3. Unhindered access to the endpoints required.
The next principle is to get your traffic to Microsoft as unhindered as possible, this means minimising the work done on the traffic or ensuring any work done doesn’t cause an impact to that traffic. When moving to the cloud it’s worth having a rethink about how you handle traffic leaving your managed network, understandably the security model will often be to break and inspect all outbound traffic to ensure that the endpoint is something we want the users to be able to access, and that there is nothing malicious being bought into the corporate network. Whilst necessary, this inspection is computationally expensive and can impact performance. When visiting unknown websites for viewing, this impact is isn’t vitally important, but with SaaS services it indeed is.
The bulk of your cloud traffic will be user initiated to the cloud and that is what this section is referring to, where the traffic is to Microsoft endpoints and will account for a large volume of the traffic flow. For inbound flows, (Microsoft initiated) it is understood that a higher degree of inspection/control may be desired, the volume of traffic in this direction is also relatively low. Also there are elements of the service (those which we can’t/don’t provide IP addresses for on the URL & IP page) which don’t reside within Microsoft’s infrastructure (mainly CDN endpoints for non-customer data such as scripts/images or help/additional content). It’s also understood that for these particular endpoints, it may be desirable to route these via a standard proxy for example, as they are not directly managed by Microsoft and thus more controlled access is required.
When there is a move to SaaS services, numerous connections which were once kept within the corporate network in their entirety, now traverse the egress equipment to reach the endpoints in the cloud. As noted, this is often a large volume of traffic which puts terrific load on this standard egress equipment/method, which is often used as it is the default method to egress to the internet and thus is performing break and inspect on all traffic.
Here is the question we need to ask though. Does the same policy which applies to unmanaged and unknown endpoints on the internet, need to apply to known, managed and trusted endpoints used for business-critical services? The answer is hopefully no. Services like Office 365 should be treated somewhere between how you treat internet traffic, and how you treat traffic to your on premises datacentres (which usually has no security applied). Where exactly in-between depends on how much you trust Microsoft but it’s certainly worth assessing whether what you’re doing at the edge is already done, or can be done in the backend, and thus is unnecessary inline where it can cause performance issues. Data Loss Prevention can be done in Office 365 itself and AV/anti malware scanning is also done by Office 365 so isn’t required inline.
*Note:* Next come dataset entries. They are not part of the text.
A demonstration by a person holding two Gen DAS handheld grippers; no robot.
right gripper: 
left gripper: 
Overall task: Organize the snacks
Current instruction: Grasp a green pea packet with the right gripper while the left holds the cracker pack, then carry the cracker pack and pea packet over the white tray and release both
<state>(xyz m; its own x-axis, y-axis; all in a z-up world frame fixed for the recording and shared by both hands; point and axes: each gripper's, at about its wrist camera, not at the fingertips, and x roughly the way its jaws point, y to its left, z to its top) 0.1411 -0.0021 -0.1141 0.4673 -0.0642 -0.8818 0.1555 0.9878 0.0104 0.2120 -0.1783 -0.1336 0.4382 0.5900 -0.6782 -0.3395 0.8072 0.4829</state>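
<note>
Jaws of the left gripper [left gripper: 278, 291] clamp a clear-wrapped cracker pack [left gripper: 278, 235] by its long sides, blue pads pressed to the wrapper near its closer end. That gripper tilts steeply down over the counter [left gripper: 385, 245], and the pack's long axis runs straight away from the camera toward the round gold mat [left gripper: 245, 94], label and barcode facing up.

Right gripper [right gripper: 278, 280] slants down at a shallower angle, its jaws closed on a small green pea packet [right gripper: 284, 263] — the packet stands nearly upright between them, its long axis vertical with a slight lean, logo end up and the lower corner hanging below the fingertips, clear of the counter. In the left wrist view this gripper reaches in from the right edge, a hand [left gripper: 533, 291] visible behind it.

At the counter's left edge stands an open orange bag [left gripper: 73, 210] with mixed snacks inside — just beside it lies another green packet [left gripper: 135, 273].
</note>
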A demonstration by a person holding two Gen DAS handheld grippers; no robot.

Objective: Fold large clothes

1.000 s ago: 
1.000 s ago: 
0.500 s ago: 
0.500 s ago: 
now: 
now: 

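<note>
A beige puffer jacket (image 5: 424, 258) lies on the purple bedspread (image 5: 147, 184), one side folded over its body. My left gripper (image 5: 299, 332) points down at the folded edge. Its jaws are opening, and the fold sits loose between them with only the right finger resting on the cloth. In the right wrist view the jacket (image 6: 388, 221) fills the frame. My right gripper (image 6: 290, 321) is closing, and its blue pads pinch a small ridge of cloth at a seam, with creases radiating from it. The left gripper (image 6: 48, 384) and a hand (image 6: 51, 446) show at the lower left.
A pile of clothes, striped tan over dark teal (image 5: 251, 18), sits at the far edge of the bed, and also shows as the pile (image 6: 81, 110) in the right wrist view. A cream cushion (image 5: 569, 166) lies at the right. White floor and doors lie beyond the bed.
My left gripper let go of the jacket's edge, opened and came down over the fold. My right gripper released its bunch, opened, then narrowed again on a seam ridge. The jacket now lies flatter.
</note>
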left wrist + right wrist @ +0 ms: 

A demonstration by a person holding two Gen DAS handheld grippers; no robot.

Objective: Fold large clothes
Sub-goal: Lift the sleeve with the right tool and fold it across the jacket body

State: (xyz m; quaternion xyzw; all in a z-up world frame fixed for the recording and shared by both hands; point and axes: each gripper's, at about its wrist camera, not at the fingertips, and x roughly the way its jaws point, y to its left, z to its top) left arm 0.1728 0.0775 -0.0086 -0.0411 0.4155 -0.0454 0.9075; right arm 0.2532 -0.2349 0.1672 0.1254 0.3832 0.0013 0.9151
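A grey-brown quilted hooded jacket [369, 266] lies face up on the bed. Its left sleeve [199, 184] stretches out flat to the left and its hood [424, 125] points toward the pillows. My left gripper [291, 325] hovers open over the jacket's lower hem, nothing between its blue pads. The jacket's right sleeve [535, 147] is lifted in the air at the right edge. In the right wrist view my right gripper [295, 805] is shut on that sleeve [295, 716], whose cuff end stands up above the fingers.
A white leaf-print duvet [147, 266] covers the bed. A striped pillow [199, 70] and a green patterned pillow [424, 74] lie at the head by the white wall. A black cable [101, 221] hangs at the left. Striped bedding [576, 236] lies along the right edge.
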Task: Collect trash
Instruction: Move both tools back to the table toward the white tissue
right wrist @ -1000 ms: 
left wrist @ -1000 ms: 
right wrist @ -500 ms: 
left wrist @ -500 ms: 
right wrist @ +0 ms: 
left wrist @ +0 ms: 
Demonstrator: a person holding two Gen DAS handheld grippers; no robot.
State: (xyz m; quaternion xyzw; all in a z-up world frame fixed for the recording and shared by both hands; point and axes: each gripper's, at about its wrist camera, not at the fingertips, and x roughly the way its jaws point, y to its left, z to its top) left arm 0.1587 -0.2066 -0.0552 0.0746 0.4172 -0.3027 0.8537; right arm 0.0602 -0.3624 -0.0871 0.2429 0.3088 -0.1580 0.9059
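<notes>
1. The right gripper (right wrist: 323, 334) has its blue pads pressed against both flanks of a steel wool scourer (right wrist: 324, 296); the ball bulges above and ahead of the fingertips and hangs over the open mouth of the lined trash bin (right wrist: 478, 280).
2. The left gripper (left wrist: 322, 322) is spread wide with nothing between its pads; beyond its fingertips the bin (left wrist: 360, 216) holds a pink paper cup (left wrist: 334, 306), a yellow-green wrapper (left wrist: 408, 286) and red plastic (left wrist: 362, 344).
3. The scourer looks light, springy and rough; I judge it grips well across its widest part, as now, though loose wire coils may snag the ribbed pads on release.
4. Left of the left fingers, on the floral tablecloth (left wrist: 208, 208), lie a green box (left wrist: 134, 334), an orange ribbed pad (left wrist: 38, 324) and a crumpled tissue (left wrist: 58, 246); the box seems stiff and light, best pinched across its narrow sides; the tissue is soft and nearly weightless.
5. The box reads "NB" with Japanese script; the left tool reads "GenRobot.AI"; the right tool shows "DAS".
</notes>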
We’re not going to unknown and untrusted/unmanaged endpoints with Office 365 like we are with the internet traffic, we’re going to known, business critical, managed and security controlled endpoints. Microsoft Trust Center holds all the relevant information on how we secure your data in the cloud.
Therefore, Microsoft strongly recommend that SSL interception is not performed on Office 365 traffic going to Microsoft owned endpoints. Any other endpoints, if interception is done, it should be carefully managed so as not to cause a bottleneck. If SSL interception absolutely must be done, the devices doing this should be scaled up considerably to reduce the bottleneck this will inevitably cause, this can often be very costly given the volumes of data SaaS services entail. Our support statement on traffic inspection devices is here.
This brings me to my next point, what is Microsoft’s recommended egress model? How do we recommend you get Office 365 traffic out of the corporate network and to Microsoft? There are essentially three main methods:
- Proxied Access
- Direct Routing
- ExpressRoute (which is essentially direct routing via another path)
There are distinct pros and cons to each method:
Proxied Access
This is a common method used to connect to the internet as it simplifies the connectivity process and allows a centralized device to control access and intercept traffic.
Pros:
-
Easy to Configure to get Office 365 connected
-
Often the existing internet access method
-
Small Number of IP addresses for clients to direct traffic to
-
Uses known ports for easy firewall traversal
-
No need to route external IP address on internal network
-
Easy monitoring/auditing
-
Provides a Security Barrier between clients and the internet
Some of these pros mean a proxy is the only way a customer can access the internet without major network redesign work. All Office 365 services will work though a proxy, even Skype for Business, however there are a large number of drawbacks to this method.
Cons:
-
Proxies generally do not handle UDP traffic & Skype traffic is therefore forced over TCP to traverse the proxy.
-
Skype’s coping mechanisms for poor networks are drastically reduced when TCP is used
-
The proxy functions can delay frames on their way through adding jitter and latency
-
Older proxies often struggle to deal with the long lived, high throughput connections SAAS services entail.
-
Proxies commonly alter TCP level settings which can cause performance issues
-
SSL issues can also occur as the proxy is a ‘man in the middle’
-
Often don’t scale and were not installed/designed with SaaS services in mind.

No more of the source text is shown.